WICG / input-device-capabilities

InputDevice API proposal
MIT License
17 stars 14 forks source link

Expand introduction to better describe problem/use case #14

Closed patrickhlauke closed 9 years ago

patrickhlauke commented 9 years ago

DOM input events are an abstraction above low-level input events, only loosely tied to physical device input (e.g. ‘click’ events can be fired by a mouse, touchscreen or keyboard). There is no mechanism to obtain lower-level details about the physical device responsible for an event. This leads to problems, as developers may need to make assumptions or rely on heuristics. For example, when supporting both mouse and touch input, it's difficult to know whether a mousedown event represents new input from a mouse, or a compatibility event for a previously processed touchstart event.

I think the first part of this could do some additional text to introduce the idea of compat events.

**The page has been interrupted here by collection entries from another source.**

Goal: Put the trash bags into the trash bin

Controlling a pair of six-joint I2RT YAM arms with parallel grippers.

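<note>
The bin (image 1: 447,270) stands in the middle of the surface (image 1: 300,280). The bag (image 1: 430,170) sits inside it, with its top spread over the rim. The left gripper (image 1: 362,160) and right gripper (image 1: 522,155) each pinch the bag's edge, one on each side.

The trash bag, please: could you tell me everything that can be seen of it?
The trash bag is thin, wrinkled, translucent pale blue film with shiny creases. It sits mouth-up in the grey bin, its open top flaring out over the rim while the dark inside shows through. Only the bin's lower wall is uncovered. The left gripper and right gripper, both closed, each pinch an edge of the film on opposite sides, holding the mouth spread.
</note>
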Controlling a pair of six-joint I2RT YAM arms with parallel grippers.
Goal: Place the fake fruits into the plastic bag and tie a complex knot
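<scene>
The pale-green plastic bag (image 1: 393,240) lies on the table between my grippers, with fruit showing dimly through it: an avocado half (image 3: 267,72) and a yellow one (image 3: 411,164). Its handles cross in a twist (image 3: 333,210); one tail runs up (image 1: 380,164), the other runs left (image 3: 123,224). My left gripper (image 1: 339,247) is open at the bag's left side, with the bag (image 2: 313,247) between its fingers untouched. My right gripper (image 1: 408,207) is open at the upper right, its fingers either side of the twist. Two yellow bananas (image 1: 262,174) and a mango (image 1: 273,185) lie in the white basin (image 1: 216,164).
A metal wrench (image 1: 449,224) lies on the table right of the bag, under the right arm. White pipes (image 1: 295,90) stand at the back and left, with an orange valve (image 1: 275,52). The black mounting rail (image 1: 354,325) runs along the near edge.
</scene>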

DOM input events are an abstraction above low-level input events, only loosely tied to physical device input (e.g. ‘click’ events can be fired by a mouse, touchscreen or keyboard). There is no mechanism to obtain lower-level details about the physical device responsible for an event. Depending on implementation, certain types of input can also generate further "fake" DOM input events for compatibility reasons. For example, touchscreen interactions not only fire touch events, but also compatibility mouse events; when supporting both mouse and touch input, it's difficult to know whether a mousedown event represents new input from a mouse, or a compatibility event for a previously processed touchstart event. This leads to problems, as developers may need to make assumptions or rely on heuristics.

...or something like that?

RByers commented 9 years ago

Love it, want to submit a PR for this?

patrickhlauke commented 9 years ago

I'll try, without tripping over git and making a mess :wink:

RByers commented 9 years ago

I don't mind just making the change if you like, but learning github is fun :-). You can even do that without ever leaving the github web UI (just fork, create a branch, edit the file in the web UI, view your local version to make sure it looks good, then generate a pull-request).